Mario Lucio Sousa – Para nunca mais falarmos de amor
Ricardo Riso
Resenha publicada no semanário cabo-verdiano A Nação, n. 184, p. 10, de 10 de março de 2011.
O poeta Mario Lucio Sousa, pseudônimo de Lúcio Matias de Sousa Mendes, nasceu a 21 de outubro de 1964, no Tarrafal, Ilha de Santiago. Já possui uma considerável obra literária que tem se destacado pela variedade estética. De sua lavra são os títulos: Nascimento de Um Mundo (poesia, 1991); Sob os Signos da Luz (poesia, 1992), Para Nunca Mais Falarmos de Amor (poesia, 1999), Os Trinta Dias do Homem mais Pobre do Mundo (ficção, 2000 – prêmio do Fundo Bibliográfico da Língua Portuguesa) e O Novíssimo Testamento (ficção, 2010). Além disso, o poeta também atua no teatro e na música, sendo nesta atividade um dos principais nomes de Cabo Verde no estrangeiro.
Em “Para nunca mais falarmos de amor”, sob a chancela da Edições Artiletra, o poeta brinda-nos com uma temática destelurizada do cânone literário cabo-verdiano, poemas breves e concisos em dísticos, tercetos e quadras, para além de agradáveis experiências com os hai-kais e a poesia zen. Destacamos a capa do livro que merece atenção especial por se tratar de uma carta do poeta escrita à mão, indicando o que poderia ser uma dolorosa viagem intimista no decorrer das páginas, condição que somente a leitura avaliará.
Neste livro, em razão das formas curtas optadas pelo poeta, o instante poético é captado com extrema sensibilidade em imagens inusitadas, por vezes irônicas, e em muitos poemas prevalece a melancolia e a amargura. A fugacidade da inspiração é sentida na observação da simplicidade do cotidiano, na harmonia plena com a natureza: “Quando a ave voa/ o vento espreita e monta”. Neste, inferimos a leveza do sujeito lírico apropriando-se do voo e do ar, símbolos da liberdade incorporados à poesia. Liberdade para vivenciar e expressar em matéria poética o que para muitos poderia ser considerado banal: “Manhã/ Palavra que nunca adormece”.

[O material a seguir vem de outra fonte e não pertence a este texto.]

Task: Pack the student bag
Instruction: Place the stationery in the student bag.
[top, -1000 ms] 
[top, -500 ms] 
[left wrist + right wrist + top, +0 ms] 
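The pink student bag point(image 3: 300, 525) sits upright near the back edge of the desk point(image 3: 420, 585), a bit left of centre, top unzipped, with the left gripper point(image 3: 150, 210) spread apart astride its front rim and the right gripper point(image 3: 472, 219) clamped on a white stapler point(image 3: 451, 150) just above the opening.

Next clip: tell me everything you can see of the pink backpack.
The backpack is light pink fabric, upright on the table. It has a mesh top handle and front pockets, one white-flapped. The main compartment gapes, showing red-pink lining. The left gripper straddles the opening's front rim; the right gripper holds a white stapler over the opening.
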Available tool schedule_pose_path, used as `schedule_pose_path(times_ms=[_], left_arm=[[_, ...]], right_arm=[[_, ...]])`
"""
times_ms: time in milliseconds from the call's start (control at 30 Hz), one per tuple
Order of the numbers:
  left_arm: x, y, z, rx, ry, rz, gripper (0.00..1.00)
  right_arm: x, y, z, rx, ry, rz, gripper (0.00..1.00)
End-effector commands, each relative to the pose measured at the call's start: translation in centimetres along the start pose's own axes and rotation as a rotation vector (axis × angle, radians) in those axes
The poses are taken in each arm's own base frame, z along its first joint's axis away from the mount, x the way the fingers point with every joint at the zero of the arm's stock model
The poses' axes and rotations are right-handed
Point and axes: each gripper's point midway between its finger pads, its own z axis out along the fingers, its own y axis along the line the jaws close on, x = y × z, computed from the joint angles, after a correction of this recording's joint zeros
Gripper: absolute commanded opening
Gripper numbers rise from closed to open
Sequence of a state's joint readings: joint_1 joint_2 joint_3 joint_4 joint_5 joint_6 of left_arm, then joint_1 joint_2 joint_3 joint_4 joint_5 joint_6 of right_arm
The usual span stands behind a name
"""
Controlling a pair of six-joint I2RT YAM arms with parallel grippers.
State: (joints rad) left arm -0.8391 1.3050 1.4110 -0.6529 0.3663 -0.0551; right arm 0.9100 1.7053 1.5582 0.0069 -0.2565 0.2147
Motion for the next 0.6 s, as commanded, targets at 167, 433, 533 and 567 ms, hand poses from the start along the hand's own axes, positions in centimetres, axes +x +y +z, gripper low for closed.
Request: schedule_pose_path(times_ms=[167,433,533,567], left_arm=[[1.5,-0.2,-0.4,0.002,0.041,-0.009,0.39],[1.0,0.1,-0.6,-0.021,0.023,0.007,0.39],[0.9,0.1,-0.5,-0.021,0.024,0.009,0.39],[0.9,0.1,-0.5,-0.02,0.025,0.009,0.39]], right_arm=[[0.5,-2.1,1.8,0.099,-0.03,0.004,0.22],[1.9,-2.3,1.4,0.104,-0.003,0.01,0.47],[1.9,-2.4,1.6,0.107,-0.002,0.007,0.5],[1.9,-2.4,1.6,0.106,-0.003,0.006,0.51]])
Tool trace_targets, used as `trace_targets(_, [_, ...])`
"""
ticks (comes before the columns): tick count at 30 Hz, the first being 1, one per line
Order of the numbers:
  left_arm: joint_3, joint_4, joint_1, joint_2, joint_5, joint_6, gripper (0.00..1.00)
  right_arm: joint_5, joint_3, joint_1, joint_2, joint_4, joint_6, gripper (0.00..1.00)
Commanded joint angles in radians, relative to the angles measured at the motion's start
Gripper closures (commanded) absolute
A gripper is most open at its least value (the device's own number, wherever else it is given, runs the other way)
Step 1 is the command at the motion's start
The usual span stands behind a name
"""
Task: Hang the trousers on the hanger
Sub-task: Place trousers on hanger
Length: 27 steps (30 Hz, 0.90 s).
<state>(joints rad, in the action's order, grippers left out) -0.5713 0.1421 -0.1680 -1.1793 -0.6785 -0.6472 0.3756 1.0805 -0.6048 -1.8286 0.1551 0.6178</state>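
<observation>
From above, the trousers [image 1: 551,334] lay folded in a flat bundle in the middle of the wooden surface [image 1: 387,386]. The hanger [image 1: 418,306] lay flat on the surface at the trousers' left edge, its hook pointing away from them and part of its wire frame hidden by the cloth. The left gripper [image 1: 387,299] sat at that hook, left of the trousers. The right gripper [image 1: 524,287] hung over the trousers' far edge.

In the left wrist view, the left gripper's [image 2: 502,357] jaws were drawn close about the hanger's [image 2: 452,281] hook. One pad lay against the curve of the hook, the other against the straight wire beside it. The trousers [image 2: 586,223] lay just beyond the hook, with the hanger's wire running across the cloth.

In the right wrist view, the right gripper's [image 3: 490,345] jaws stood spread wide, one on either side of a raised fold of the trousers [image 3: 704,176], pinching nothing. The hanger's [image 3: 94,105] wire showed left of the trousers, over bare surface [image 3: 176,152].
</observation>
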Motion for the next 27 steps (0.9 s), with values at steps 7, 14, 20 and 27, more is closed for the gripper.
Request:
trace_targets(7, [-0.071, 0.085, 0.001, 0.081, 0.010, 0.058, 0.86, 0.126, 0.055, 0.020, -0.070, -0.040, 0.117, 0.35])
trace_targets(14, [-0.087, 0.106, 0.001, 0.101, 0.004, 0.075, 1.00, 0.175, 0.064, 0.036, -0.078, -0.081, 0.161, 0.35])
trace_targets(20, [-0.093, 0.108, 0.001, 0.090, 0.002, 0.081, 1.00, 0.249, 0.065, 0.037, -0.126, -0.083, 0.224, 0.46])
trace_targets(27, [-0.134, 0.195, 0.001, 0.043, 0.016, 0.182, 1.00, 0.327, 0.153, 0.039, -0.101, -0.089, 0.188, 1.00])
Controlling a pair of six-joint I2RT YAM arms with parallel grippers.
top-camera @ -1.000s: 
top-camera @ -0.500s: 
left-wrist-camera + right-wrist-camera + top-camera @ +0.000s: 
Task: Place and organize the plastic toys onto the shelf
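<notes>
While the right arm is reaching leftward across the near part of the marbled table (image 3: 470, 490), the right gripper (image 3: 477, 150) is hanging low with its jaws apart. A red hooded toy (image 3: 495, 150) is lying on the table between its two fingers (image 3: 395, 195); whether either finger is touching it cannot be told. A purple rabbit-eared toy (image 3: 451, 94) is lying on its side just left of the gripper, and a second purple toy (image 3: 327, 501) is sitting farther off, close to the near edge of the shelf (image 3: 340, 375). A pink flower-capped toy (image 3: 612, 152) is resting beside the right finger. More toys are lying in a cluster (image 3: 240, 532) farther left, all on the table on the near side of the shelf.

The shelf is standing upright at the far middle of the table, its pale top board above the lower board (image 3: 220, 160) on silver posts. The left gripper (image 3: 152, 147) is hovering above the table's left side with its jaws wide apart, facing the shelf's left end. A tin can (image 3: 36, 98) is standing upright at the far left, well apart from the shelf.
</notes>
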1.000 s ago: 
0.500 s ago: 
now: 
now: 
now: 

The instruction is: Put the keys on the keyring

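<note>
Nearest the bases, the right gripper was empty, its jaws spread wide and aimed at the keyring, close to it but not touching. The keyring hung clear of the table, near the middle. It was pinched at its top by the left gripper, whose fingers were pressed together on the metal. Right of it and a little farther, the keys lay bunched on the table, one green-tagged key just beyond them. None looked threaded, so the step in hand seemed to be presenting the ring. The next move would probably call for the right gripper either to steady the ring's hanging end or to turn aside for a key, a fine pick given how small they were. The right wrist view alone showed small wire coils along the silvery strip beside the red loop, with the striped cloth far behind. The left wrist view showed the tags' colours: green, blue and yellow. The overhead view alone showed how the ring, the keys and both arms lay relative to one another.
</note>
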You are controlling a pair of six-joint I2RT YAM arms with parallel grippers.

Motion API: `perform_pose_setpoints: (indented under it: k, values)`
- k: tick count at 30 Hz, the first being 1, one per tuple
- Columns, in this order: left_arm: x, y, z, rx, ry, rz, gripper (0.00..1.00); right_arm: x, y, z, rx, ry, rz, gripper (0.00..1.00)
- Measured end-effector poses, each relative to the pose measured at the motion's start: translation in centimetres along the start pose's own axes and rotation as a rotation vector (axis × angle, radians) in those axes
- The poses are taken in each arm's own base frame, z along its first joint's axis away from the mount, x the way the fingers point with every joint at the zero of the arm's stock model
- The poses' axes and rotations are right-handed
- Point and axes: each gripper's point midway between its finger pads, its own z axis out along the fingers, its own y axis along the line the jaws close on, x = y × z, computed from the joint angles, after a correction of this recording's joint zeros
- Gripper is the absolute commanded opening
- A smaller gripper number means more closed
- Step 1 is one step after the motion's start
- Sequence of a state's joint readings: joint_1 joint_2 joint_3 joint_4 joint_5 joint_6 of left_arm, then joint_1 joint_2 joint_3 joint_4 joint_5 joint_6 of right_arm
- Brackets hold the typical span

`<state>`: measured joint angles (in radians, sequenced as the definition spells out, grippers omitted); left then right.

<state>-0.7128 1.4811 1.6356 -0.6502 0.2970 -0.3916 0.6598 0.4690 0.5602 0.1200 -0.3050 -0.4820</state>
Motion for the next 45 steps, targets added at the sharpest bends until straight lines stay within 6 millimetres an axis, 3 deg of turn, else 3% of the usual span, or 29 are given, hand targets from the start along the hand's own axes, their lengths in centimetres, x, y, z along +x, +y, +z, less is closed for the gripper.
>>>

A influência da poesia oriental nos poemas de Mario Lucio é pertinente por apresentar questões que desestabilizam nossos sentidos. O ato de se sentir no mundo é questionado, há uma preocupação de demonstrar a “consciência da nossa fragilidade e da precariedade da nossa existência” no mundo, conforme afirma Octávio Paz no artigo “A tradição do haiku”. Sensação que fica ainda mais evidenciada pelo uso da linguagem coloquial e pela brevidade do poema: “Tudo pode mudar/ o que não sabemos/ é que não”.
Beleza enobrecedora do instante poético, o corte abrupto, perplexidade, silêncio. A dificuldade de dizer conduz à reflexão sobre a linguagem: “Nunca usei esta palavra./ Não há de agora ser. Não há/ Sofro em silêncio”. Obstáculo que transporta para a livre associação, para o absurdo zen: “Voltarei a nadar como dantes/ nem que seja numa mão d’água sobre/ a minha cabeça”.
A dor da perda amorosa gera melancólicos poemas. A brevidade dos versos contrapõe-se ao sofrimento imensurável: “A luz, essa/ fugiu dos teus olhos./ Não vês” ou “Hoje, tenho comigo todas as tristezas do Mundo./ – São assim tantas?” O lirismo amoroso comparece acompanhado de tristeza e solidão: “Mesmo que acabe o amor/ eu estarei aqui./ Fui amado. Amei”. Do angustiante sentir, a continuidade após os estilhaços da dor: “Viverei sozinho esta Eternidade./ Ninguém saberá o que dizer/ que o Mundo quase acabou para mim”.
Assim atravessamos com satisfação os oitenta e quatro pequenos poemas de “Para nunca mais falarmos de amor”, carregados de sinceridade, em alguns momentos dolorosos, reveladores de um artista com a sensibilidade à flor da pele e pronto para desnudar o belo da poesia, o bom de viver. Trata-se de mais uma interessante e gratificante investida de Mario Lucio Sousa na literatura.